We sang and sang, one hymn after another and wished all our friends knew each other and that they were standing there with us, singing and being still, and perhaps holding each other’s hands. I have never been to a church service like that before, except at a funeral, where it was too late to be standing next to the one that passed away. Yes, it felt like everyone knew each other, that we’d just been sitting together around a table, all of us, only hours before, eating burgoo soup with saltines, using cloth napkins and spreading real butter on the white bread, maybe putting a little sugar on top because out last cholesterol test was passable.

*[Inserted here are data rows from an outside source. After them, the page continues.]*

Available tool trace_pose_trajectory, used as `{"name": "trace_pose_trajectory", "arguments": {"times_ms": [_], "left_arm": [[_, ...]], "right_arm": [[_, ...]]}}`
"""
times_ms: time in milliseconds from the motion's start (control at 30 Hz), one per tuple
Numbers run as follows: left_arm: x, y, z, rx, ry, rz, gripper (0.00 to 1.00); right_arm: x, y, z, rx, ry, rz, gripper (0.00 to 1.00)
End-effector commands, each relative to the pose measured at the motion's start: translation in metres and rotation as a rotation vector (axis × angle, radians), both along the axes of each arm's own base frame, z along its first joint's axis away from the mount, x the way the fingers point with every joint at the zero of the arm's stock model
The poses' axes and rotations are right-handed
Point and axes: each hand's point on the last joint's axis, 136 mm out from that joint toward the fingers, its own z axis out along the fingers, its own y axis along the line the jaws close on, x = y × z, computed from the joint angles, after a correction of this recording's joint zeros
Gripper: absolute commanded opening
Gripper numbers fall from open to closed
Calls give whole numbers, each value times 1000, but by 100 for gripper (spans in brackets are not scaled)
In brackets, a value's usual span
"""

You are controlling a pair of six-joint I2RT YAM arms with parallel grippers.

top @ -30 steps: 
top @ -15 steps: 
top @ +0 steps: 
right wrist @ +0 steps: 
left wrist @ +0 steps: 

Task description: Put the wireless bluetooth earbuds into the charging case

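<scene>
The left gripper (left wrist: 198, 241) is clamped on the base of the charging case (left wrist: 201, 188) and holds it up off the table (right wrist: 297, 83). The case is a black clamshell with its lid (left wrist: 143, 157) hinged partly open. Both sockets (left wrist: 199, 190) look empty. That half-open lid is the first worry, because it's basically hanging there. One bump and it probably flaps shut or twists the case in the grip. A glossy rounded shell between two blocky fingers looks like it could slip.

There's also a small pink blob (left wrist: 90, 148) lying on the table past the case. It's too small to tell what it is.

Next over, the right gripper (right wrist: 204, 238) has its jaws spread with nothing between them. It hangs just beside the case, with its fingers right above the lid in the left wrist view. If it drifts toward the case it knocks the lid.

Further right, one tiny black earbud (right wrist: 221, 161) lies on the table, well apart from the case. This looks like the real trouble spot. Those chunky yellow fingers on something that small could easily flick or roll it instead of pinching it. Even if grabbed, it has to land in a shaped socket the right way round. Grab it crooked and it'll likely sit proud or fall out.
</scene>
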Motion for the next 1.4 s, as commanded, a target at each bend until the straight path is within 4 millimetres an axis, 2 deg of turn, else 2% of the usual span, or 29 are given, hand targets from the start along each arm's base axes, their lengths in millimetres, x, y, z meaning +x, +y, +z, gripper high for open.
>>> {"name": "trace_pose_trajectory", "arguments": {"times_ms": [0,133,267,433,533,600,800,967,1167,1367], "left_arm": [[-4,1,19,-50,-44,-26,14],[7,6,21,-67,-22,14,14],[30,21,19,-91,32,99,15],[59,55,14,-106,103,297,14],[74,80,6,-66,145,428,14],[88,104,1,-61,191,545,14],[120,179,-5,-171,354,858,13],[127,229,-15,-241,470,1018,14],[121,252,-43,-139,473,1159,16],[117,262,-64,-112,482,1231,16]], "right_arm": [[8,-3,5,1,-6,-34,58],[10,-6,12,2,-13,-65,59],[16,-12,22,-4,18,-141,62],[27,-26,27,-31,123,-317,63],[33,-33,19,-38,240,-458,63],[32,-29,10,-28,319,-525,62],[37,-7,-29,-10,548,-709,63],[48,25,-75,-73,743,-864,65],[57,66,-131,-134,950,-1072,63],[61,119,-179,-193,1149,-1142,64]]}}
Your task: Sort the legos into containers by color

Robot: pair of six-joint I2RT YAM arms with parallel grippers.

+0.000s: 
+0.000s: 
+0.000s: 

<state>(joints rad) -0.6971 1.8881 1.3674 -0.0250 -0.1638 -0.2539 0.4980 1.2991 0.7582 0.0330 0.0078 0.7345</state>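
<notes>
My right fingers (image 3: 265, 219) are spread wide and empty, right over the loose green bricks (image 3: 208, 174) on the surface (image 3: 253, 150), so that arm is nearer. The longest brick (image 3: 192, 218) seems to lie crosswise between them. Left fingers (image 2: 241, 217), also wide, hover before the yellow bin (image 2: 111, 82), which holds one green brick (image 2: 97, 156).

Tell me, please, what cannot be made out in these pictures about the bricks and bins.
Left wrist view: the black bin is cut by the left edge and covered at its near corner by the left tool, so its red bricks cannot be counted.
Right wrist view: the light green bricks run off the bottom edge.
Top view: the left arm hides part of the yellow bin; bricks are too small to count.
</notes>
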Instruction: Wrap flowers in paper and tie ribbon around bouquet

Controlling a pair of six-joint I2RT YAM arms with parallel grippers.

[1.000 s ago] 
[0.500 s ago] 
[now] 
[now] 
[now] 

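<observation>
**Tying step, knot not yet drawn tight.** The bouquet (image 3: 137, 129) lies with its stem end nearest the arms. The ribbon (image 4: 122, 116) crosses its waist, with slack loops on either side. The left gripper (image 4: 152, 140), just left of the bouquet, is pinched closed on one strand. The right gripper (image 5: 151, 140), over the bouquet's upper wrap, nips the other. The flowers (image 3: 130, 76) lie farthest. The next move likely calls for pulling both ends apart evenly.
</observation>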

So, at intermission I did not leave as I normally would have, because things were working so well from where I stood. I stood singing for the thirty minutes break at the risk of having a bladder spasm, to join with others in unison songs like I’ve Been Working on the Railroad, The Battle Hymn of the Republic, and Nearer My God to Thee, and even the Beatles, I Saw her Standing There. At one point Keillor encouraged more bass voices and then more tenors to fill in, and a man behind us, who had been quiet all night, chimed in with a voice so deep and powerful I thought for a moment I was listening to a recording of a blue whale that had lost its way and had taken a left turn at the Cumberland River, and had swam upstream to join us in Nashville at the Ryman. The rich bellowing notes he added to the auditorium atmosphere so resonated off the hard wooden pews that people nearby reached for their hankies and made eye contact with their partners as if they really did love them. I felt the love myself, or maybe it was the vibrations from his notes that went through my skeletal system and right up my spine, and for a moment I thought I was getting an MRI, then realized I hadn’t had a physical for over a decade and made a mental note to myself to check my health insurance when I got home and see if it covered spinal irregularities.

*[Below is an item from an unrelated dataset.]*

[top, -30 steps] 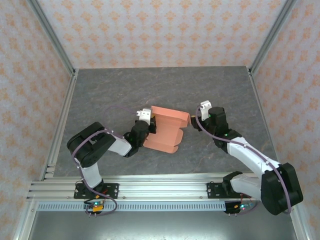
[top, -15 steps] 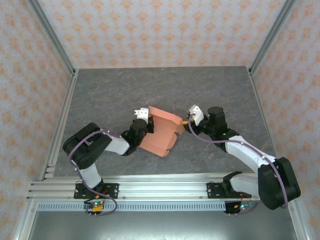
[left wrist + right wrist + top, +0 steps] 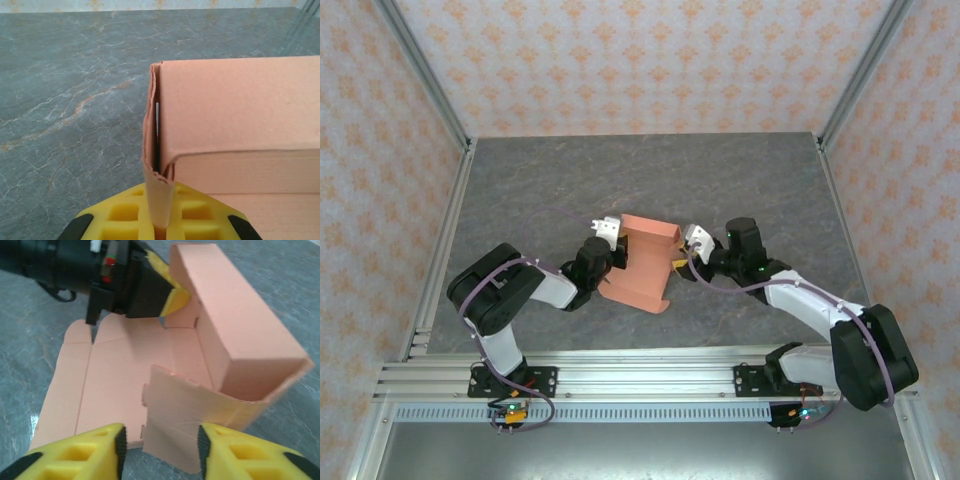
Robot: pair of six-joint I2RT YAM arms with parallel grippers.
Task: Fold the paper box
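My right gripper (image 3: 682, 262) has swung in leftward, jaws apart astride a side flap (image 3: 175, 420). The paper box (image 3: 645, 268), at frame centre, now stands taller on its right, so the fold advances. My left gripper (image 3: 616, 248) stays clamped on its left edge. Around it are a grey marbled table (image 3: 740, 180) and orange-patterned walls (image 3: 620, 60).

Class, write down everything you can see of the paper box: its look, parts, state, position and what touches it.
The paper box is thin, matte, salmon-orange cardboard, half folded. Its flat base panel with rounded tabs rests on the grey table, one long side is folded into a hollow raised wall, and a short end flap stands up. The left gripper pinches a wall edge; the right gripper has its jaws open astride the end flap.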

No, I thought, that would not be authentic, not a true picture of who I am, and then began to worry that insurance might read my inquiry as irrelevant and would begin to send me intentional messages about co-pays and reminders about a donut hole that reappears every couple of months like a bad penny. All of this was going through my head, until about that time, when I hit the most melodic middle C right on cue and held it out there until it faded in beautifully with the choir, and held there a long, long time with all the women at the Ryman who were strong and the men who were all good looking, who brought the last verse of It Is Well With My Soul to a close in quiet, perfect pitch. Intermission was over. None of us had not gone anywhere, and nobody was looking around anymore for those two very cold, missing degrees.